> _TASK GOAL_:
Of the lines in the data below, write out exactly those from the one holding "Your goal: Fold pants" through the one holding "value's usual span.", both included.

> _INFORMATION SUPPLIED_:

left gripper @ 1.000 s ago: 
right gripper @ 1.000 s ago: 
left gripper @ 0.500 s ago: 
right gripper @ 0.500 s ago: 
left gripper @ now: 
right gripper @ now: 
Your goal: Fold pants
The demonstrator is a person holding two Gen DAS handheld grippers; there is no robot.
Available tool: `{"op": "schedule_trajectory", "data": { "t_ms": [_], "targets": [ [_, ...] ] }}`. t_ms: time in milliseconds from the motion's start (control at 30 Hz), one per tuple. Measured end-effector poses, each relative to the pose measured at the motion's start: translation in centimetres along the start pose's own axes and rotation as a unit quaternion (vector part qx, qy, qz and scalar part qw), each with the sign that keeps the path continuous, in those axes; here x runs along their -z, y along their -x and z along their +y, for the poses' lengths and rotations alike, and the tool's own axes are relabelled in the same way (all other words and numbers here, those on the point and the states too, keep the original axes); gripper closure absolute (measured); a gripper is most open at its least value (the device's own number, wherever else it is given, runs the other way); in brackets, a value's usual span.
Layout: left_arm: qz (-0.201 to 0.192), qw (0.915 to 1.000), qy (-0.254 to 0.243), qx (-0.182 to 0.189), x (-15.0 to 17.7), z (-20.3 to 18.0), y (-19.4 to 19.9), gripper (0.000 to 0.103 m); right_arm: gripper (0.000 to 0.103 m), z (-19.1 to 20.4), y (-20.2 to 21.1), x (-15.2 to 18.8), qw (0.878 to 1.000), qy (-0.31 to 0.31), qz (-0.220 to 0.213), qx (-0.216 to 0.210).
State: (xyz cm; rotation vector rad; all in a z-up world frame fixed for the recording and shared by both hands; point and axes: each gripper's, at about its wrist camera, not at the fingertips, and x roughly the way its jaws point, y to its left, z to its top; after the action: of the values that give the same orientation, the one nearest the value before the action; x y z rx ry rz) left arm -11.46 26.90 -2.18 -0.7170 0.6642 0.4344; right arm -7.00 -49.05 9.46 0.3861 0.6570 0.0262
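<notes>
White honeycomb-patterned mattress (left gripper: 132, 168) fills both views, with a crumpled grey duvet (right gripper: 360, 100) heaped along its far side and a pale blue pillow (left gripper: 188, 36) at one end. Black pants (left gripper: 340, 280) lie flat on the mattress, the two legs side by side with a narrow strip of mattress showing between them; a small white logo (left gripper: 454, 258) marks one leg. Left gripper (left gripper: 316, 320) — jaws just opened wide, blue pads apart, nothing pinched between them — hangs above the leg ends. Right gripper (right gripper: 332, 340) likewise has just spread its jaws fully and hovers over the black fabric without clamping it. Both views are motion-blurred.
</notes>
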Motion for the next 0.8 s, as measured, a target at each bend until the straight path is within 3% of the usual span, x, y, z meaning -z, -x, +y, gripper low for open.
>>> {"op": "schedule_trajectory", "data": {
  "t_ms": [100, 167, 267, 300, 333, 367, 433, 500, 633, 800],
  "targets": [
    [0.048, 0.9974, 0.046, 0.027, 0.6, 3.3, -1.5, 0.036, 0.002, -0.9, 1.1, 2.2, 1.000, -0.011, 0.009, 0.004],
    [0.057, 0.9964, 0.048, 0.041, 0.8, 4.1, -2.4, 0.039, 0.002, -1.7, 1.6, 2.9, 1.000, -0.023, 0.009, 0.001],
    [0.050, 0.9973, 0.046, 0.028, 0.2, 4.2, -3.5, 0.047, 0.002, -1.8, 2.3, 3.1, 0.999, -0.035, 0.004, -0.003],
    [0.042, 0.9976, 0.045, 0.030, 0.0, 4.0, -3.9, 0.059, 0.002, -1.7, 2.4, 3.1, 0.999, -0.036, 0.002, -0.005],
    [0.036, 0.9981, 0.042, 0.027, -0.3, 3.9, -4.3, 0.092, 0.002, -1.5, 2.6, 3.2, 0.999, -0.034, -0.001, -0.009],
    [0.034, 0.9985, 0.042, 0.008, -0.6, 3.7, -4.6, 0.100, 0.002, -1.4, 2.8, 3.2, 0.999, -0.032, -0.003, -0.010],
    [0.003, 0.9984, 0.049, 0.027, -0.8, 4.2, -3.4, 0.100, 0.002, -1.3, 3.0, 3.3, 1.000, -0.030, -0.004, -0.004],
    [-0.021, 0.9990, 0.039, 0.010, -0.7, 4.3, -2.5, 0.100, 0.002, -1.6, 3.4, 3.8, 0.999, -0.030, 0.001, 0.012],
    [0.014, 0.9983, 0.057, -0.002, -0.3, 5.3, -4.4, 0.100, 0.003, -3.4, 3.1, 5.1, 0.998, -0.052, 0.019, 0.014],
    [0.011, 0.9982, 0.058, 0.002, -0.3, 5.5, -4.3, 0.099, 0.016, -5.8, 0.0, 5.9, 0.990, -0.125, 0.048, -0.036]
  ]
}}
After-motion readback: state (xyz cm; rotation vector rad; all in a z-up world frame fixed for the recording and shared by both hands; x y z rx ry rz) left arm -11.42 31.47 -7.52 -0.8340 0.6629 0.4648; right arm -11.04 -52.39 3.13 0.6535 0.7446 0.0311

> _RESPONSE TO THE EXERCISE_:
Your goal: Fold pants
The demonstrator is a person holding two Gen DAS handheld grippers; there is no robot.
Available tool: `{"op": "schedule_trajectory", "data": { "t_ms": [_], "targets": [ [_, ...] ] }}`. t_ms: time in milliseconds from the motion's start (control at 30 Hz), one per tuple. Measured end-effector poses, each relative to the pose measured at the motion's start: translation in centimetres along the start pose's own axes and rotation as a unit quaternion (vector part qx, qy, qz and scalar part qw), each with the sign that keeps the path continuous, in those axes; here x runs along their -z, y along their -x and z along their +y, for the poses' lengths and rotations alike, and the tool's own axes are relabelled in the same way (all other words and numbers here, those on the point and the states too, keep the original axes); gripper closure absolute (measured); a gripper is most open at its least value (the device's own number, wherever else it is given, runs the other way); in brackets, a value's usual span.

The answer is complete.